Clutching this thought firmly in her mind, Lydia rolled awkwardly to her feet and started through the sedge and swamp grass. From nearby she heard a guttural sound. A faint growling. She knew there were bobcats here, north of the river. Bears too and wild boars. But even though she was limping painfully, Lydia moved as confidently toward the path as if she were making the rounds at work, dispensing pills and gossip and cheering up the patients under her care.

• • •

Jesse Corn found a bag.

"Here! Look here. I've got something.
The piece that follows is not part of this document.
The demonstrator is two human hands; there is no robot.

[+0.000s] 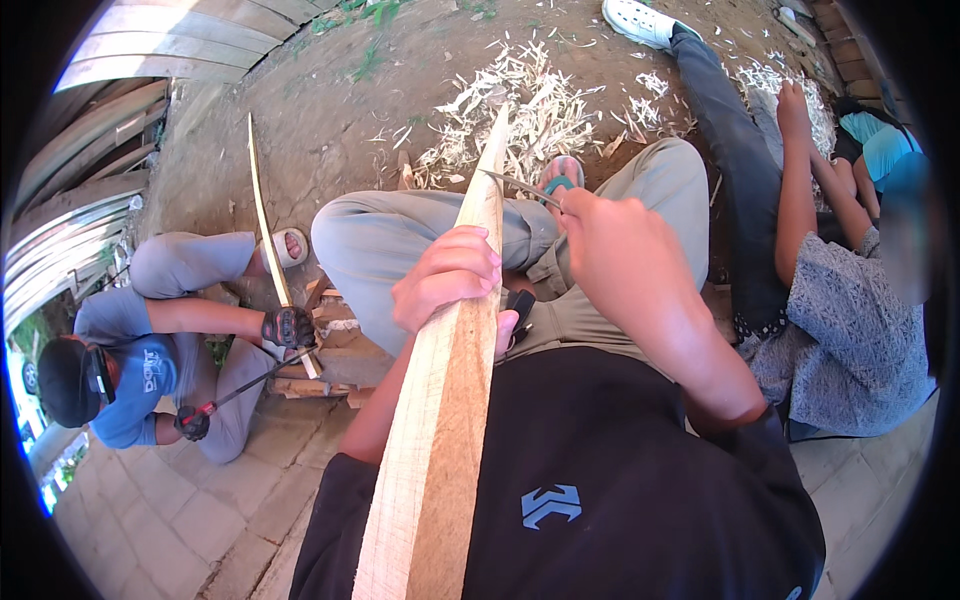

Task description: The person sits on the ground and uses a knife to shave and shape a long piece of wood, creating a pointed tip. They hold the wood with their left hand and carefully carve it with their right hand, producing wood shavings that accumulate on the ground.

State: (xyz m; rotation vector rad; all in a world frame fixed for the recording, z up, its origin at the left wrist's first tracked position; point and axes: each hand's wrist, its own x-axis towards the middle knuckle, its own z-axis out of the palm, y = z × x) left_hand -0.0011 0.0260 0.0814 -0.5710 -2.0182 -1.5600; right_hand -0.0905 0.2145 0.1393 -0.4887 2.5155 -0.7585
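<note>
While L grip (447, 280) clasps wood stake (440, 410) below tip, R grip (632, 255) clenches knife (520, 187) nr stake.

There are two bare hands, one left hand (447, 278) and one right hand (632, 255). There is one long, thick, pale wooden stick (428, 450) and one thin gray knife blade (512, 184). Three other people show: one in a blue shirt (148, 375), one in a patterned gray shirt (860, 340), one in bright blue (888, 152). There are two black gloves (288, 327), one black cap (66, 380), one thin, curved yellow wooden stick (263, 205) and one white shoe (640, 22).
</note>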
A crocus sack." Sachs started down a rocky incline along the edge of the quarry to where the deputy stood, pointing at something on a ledge of limestone that had been blasted flat. She could see the grooves from where the drills had tapped into the dull stone to pack with dynamite. No wonder Rhyme had found so much nitrate; this place was one big demolition field.

She walked up to Jesse. He was standing in front of an old cloth bag. "Rhyme, can you hear me?" Sachs called into her phone.

"Go ahead. There's a lot of static but I can just hear you."

"We've got a bag here," she told him. Then asked Jesse, "What'd you call it?"

"Crocus sack. What they call a burlap bag down here."

She said to Rhyme, "It's an old burlap bag. Looks like there's something in it."

Rhyme asked, "Garrett leave it?"

She looked at the ground. Where the stone floor met the walls. "It's definitely Garrett's and Lydia 's footprints. They lead up an incline to the rim of the quarry."

"Let's get after them," Jesse said.

"Not yet," Sachs said. "We need to examine the bag."

"Describe it," the criminalist ordered.

"Burlap. Old. About twenty-four by thirty-six inches. Not much inside. It's closed up. Not tied, just twisted."